A day after members of congress grandstanded their scolding of airline execs, word slips out that American plans to squeeze seats even closer together than they already are on the major airlines. The space between seats is already too small for "normal" sized humans, and virtually impossible for 6'6"-ers like me. I fly with my knees wedged against the seat in front of me, or with one leg snuck into the aisle. They don't like that much. I know because they crash their food carts into that leg when they can.

It's all intended, of course, to make us pay extra to purchase a seat we can sit in, which should be a minimum acceptable standard, a Creator-endowed human right. I should not have to pay extra for size beyond my control.

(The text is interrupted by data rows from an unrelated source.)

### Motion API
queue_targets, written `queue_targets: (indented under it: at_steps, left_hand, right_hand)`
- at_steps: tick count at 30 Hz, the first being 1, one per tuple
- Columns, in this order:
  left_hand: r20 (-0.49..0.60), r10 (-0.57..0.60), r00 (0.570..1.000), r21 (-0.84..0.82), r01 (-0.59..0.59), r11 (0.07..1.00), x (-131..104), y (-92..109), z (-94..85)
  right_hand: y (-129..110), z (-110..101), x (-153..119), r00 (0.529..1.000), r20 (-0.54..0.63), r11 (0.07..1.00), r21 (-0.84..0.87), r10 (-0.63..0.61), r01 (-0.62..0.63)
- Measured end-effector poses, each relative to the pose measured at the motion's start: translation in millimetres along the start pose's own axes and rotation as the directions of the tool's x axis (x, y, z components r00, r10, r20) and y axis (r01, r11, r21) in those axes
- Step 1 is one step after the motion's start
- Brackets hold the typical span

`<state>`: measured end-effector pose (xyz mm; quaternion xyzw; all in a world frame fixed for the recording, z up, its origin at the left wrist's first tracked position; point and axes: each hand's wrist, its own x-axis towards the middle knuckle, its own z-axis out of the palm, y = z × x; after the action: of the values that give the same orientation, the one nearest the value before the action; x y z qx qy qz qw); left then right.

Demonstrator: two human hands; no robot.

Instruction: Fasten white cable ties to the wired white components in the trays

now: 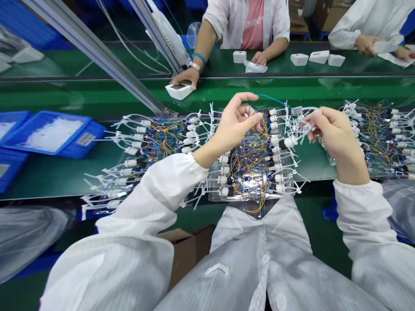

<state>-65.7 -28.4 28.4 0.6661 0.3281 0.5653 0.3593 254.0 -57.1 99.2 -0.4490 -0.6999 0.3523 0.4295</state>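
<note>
My left hand point(238, 116) is above the far side of the middle clear plastic tray point(217, 197), its fingers curled round the end of a thin blue wire point(272, 98). This wire arcs to the right towards a small grey-white part point(296, 111) beside my other hand. At the tray's far right corner, my right hand point(332, 129) pinches a white cable tie point(304, 125) between thumb and fingers; the exact grip is partly hidden. Below both hands, white cylindrical parts point(279, 178) with looped ties line the tray's sides, with tangled yellow and blue wires point(241, 162) between.
Similar wired bundles lie at left point(162, 138) and right point(372, 134). Blue bins point(82, 144) with white pieces stand far left. A metal post point(97, 52) slants across. Opposite, a co-worker's hand point(188, 77) touches a white device point(179, 91); another person's hands point(366, 44) work at right.
</note>
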Motion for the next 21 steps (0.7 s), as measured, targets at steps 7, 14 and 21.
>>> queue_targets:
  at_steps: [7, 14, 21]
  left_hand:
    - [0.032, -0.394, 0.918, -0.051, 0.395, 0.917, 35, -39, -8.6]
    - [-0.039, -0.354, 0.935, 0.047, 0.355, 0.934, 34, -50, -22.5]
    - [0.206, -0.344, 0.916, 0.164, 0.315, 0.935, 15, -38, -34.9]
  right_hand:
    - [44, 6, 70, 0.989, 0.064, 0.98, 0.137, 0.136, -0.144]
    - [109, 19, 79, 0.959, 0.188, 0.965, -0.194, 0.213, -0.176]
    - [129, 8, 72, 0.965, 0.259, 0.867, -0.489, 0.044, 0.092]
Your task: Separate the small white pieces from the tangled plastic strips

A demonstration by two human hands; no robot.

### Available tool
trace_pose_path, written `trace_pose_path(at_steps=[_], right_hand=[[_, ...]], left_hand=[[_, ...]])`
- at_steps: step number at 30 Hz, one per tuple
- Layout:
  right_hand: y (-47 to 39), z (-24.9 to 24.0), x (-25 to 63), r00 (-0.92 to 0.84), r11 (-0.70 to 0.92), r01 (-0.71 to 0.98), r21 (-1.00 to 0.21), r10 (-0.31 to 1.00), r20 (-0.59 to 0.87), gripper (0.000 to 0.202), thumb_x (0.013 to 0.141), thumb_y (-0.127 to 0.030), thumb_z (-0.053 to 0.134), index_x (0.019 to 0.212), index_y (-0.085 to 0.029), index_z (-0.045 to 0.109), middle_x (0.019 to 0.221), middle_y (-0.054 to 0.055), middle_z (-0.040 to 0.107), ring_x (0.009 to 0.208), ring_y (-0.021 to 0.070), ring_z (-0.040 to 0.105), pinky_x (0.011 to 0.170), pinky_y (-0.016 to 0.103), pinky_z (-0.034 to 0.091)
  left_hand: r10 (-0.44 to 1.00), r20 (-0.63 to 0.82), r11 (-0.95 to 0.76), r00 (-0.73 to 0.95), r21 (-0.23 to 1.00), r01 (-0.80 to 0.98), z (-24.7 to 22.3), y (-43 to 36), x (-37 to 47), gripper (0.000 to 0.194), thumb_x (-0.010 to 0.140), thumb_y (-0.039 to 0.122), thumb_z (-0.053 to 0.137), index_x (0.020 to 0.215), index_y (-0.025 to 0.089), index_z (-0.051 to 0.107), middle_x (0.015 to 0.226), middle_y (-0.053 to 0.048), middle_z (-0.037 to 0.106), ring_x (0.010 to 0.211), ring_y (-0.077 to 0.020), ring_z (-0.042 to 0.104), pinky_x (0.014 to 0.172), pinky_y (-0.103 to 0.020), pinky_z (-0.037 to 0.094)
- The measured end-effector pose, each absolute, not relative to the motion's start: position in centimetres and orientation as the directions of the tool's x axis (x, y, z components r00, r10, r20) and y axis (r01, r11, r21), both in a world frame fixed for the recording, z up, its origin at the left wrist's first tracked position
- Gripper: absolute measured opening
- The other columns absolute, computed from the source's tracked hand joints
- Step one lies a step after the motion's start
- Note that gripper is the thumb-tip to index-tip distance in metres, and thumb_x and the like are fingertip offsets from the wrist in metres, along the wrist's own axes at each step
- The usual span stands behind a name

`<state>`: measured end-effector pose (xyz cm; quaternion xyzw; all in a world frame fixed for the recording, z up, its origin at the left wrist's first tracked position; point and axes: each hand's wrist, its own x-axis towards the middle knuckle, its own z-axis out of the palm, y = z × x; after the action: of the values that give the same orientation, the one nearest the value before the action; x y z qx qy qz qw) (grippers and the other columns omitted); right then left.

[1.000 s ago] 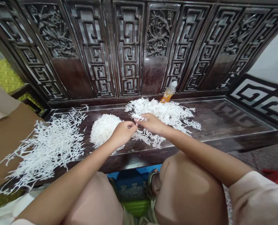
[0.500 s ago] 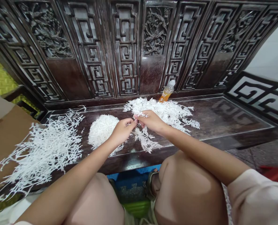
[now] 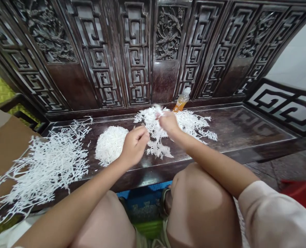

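Note:
My left hand [image 3: 136,144] is closed, thumb against curled fingers, above the bench beside a rounded heap of small white pieces [image 3: 111,144]. Whatever its fingers hold is hidden. My right hand [image 3: 168,122] is pinched on a white branching piece [image 3: 158,109], blurred by motion, over a pile of white branching plastic pieces [image 3: 194,124]. Between and below the hands is a greyish-white branching piece [image 3: 159,150]; I cannot tell whether it lies on the bench or hangs. At the left lies a large tangle of thin white branching sticks [image 3: 49,165].
The dark wooden bench [image 3: 235,137] has a carved openwork back [image 3: 165,79] and an armrest [image 3: 284,106]. Behind the right pile stands a bottle of orange drink [image 3: 180,101]. Brown cardboard [image 3: 12,148] is at the left, and a red object [image 3: 301,194] is at the lower right.
My hands, together half a second ago, are now apart. The right has moved up and away with a white piece; the left has shifted slightly and turned.

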<state>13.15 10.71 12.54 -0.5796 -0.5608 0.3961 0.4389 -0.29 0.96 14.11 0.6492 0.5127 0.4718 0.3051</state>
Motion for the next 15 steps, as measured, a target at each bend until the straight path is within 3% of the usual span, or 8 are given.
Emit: trace_pose_path(at_steps=[2, 6, 10, 12, 15], right_hand=[[12.0, 12.3, 14.3, 0.185, -0.052, 0.233, -0.971, 0.983, -0.009, 0.022, 0.073, -0.024, 0.048, 0.053, -0.016, 0.046, 0.045, -0.002, 0.042, 0.042, 0.0074, 0.035, 0.048, 0.024, 0.031], [11.9, 12.8, 14.4, -0.091, 0.006, 0.176, -0.984, 0.996, -0.01, 0.031, 0.075, -0.024, 0.048, 0.046, -0.015, 0.043, 0.051, 0.001, 0.048, 0.048, 0.0077, 0.044, 0.055, 0.024, 0.036], [10.0, 14.2, 12.2, -0.192, 0.051, 0.151, -0.987, 0.981, 0.021, 0.029, 0.077, -0.025, 0.048, 0.049, -0.014, 0.047, 0.047, 0.0, 0.047, 0.048, 0.0077, 0.044, 0.056, 0.023, 0.036], [9.4, 14.9, 11.3, -0.229, 0.031, 0.134, -0.991, 0.974, 0.0, 0.026, 0.077, -0.025, 0.048, 0.053, -0.014, 0.048, 0.045, -0.001, 0.046, 0.047, 0.0075, 0.043, 0.057, 0.023, 0.036], [9.1, 15.6, 10.5, -0.273, -0.003, 0.089, -0.996, 0.962, -0.027, 0.023, 0.077, -0.024, 0.047, 0.057, -0.013, 0.051, 0.048, -0.001, 0.048, 0.048, 0.0072, 0.044, 0.059, 0.024, 0.036]], left_hand=[[0.958, 0.264, -0.285, 0.108, 0.895, 0.343, 14.9, 0.4, -0.7, 0.026, 0.072, 0.028, 0.041, 0.049, 0.017, 0.033, 0.053, 0.002, 0.034, 0.055, -0.0105, 0.034, 0.055, -0.024, 0.029], [0.989, -0.085, 0.091, 0.119, 0.995, -0.047, 13.9, 1.7, -2.1, 0.013, 0.068, 0.023, 0.041, 0.057, 0.016, 0.045, 0.054, 0.001, 0.038, 0.051, -0.0091, 0.034, 0.05, -0.022, 0.03], [0.862, -0.469, 0.507, 0.195, 0.771, -0.387, 11.4, 3.8, -3.2, 0.008, 0.063, 0.018, 0.042, 0.059, 0.013, 0.048, 0.057, -0.002, 0.043, 0.049, -0.0087, 0.04, 0.047, -0.022, 0.034], [0.82, -0.526, 0.567, 0.225, 0.692, -0.447, 10.8, 4.3, -3.3, 0.006, 0.062, 0.016, 0.043, 0.06, 0.013, 0.048, 0.061, -0.004, 0.048, 0.053, -0.0098, 0.045, 0.049, -0.023, 0.037], [0.836, -0.523, 0.539, 0.169, 0.72, -0.438, 10.6, 4.2, -3.2, 0.005, 0.063, 0.016, 0.044, 0.061, 0.013, 0.048, 0.06, -0.002, 0.047, 0.05, -0.0075, 0.042, 0.047, -0.02, 0.034]])
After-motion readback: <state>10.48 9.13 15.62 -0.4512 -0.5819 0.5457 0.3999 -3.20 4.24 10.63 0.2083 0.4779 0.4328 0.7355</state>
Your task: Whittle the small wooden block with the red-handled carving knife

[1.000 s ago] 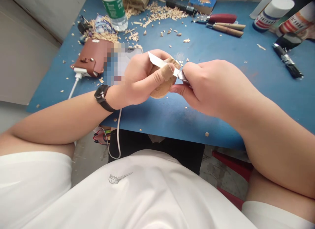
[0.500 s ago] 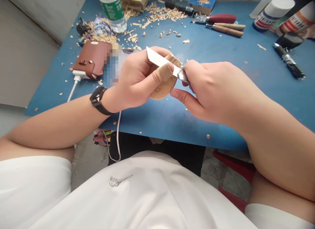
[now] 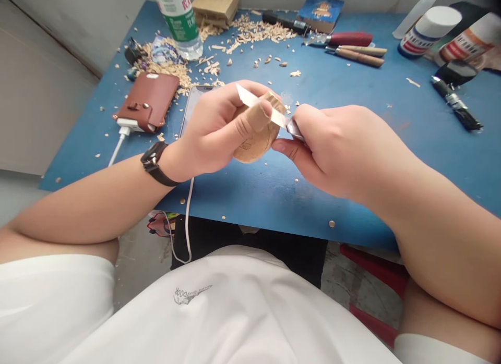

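My left hand [image 3: 219,126] is wrapped round a rounded piece of wood [image 3: 254,145] with lines marked on its face. Its thumb, covered at the tip by a tan band, presses by the back of a knife blade [image 3: 248,96]. In my right hand [image 3: 336,140] is the knife's metal handle [image 3: 294,129], largely hidden by the curled fingers. The blade lies across the upper part of the wood and points up and left. My right thumb touches or nearly touches the wood's lower right edge.
Wood shavings [image 3: 258,33] cover the back of the blue table [image 3: 250,189]. A water bottle [image 3: 182,25], a brown leather case [image 3: 151,98] with a white cable, and a phone [image 3: 190,106] are on the left. Carving tools [image 3: 358,56] lie behind; paint bottles [image 3: 430,30] stand at right.
The view has tilted slightly, so the table sits a bit lower. The blade has shifted slightly right across the wood, and the wood has turned a little. Both hands keep their grips.
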`<state>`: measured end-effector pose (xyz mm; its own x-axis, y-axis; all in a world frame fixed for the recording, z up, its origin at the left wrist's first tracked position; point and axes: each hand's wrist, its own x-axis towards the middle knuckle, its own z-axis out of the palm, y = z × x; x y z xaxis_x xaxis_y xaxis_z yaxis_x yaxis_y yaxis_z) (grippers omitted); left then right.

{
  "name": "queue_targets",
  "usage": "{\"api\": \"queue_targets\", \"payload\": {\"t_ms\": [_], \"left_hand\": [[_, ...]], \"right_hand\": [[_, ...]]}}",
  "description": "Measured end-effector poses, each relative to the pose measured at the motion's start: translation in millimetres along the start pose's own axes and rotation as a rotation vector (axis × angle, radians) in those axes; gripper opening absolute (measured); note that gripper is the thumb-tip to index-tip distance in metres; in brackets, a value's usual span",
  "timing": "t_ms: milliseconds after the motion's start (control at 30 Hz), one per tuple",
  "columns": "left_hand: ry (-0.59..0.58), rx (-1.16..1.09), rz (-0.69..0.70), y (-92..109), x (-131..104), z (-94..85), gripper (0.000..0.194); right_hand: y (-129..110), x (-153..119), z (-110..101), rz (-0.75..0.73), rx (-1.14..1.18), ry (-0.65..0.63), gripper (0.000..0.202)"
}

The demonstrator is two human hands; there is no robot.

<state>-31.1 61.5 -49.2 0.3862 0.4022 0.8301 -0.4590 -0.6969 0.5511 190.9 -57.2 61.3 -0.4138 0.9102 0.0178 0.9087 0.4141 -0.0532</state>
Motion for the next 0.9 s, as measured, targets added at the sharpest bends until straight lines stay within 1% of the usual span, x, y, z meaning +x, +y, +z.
{"api": "queue_targets", "payload": {"t_ms": [33, 133, 167, 267, 333, 400, 467, 533, 600, 667, 767, 900], "left_hand": [[-0.04, 0.023, -0.123, 3, 3, 3.2, 0.054], [0.073, 0.173, -0.294, 25, 21, 20.1, 0.066], [0.091, 0.196, -0.315, 35, 29, 27.4, 0.069], [0.093, 0.214, -0.307, 59, 50, 46.8, 0.072], [0.086, 0.221, -0.308, 69, 57, 51.1, 0.073], [0.082, 0.223, -0.316, 75, 55, 45.8, 0.074], [0.064, 0.217, -0.335, 77, 47, 32.8, 0.074], [-0.008, 0.212, -0.38, 78, 35, 16.6, 0.075], [-0.128, 0.248, -0.465, 76, 25, 2.6, 0.076], [-0.152, 0.295, -0.464, 74, 20, -5.5, 0.079], [-0.134, 0.372, -0.403, 72, 17, -6.5, 0.081], [-0.091, 0.369, -0.451, 71, 13, 0.7, 0.082]], "right_hand": [[1, 0, 0, 0.011, -0.01, 0.002, 0.04], [3, 1, 0, 0.014, -0.015, 0.022, 0.044], [4, 1, 0, 0.008, -0.015, 0.029, 0.043], [3, -1, 1, -0.016, -0.018, 0.036, 0.042], [0, -2, 0, -0.019, -0.024, 0.023, 0.044], [-3, -2, -1, -0.012, -0.037, 0.015, 0.044], [-6, -1, -3, -0.005, -0.067, 0.0, 0.041], [-7, 0, -4, 0.001, -0.098, -0.031, 0.038], [-7, -1, -3, -0.015, -0.081, -0.035, 0.034], [-5, -2, -2, -0.041, -0.032, -0.003, 0.033], [-2, -6, 0, -0.042, -0.003, 0.024, 0.038], [0, -9, 5, 0.029, 0.01, 0.12, 0.049]]}}
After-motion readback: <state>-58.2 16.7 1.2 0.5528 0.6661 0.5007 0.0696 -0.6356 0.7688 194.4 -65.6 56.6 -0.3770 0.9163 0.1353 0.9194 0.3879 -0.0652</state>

Then there are the glossy, full-page ads for the wonders of first-class, so generous that there's not a crumb left for the peasants. And boarding procedures that prioritize the lucky few in a thousand categories far above most of us . . . how do they ever dream up all those upper-crust categories? It's humiliating and it's silly.

There oughta be a law, and there would be, but we don't want to over-regulate the airlines, do we?

It was good optics to bawl out United's President for the unfriendly dragging of a passenger off one of his planes. But ordinary, day-in, day-out indignatives affect 90% of airline passengers. These corporate-generated indignities heighten the stress and frustration which the cabin crews have to manage as best they can. 

Despite it all, I will no doubt fly again. May the cameras roll when they drag me off, felled by a blood clot in a leg I had not been able to move for hours. Maybe someone "up there" will notice. Or even care.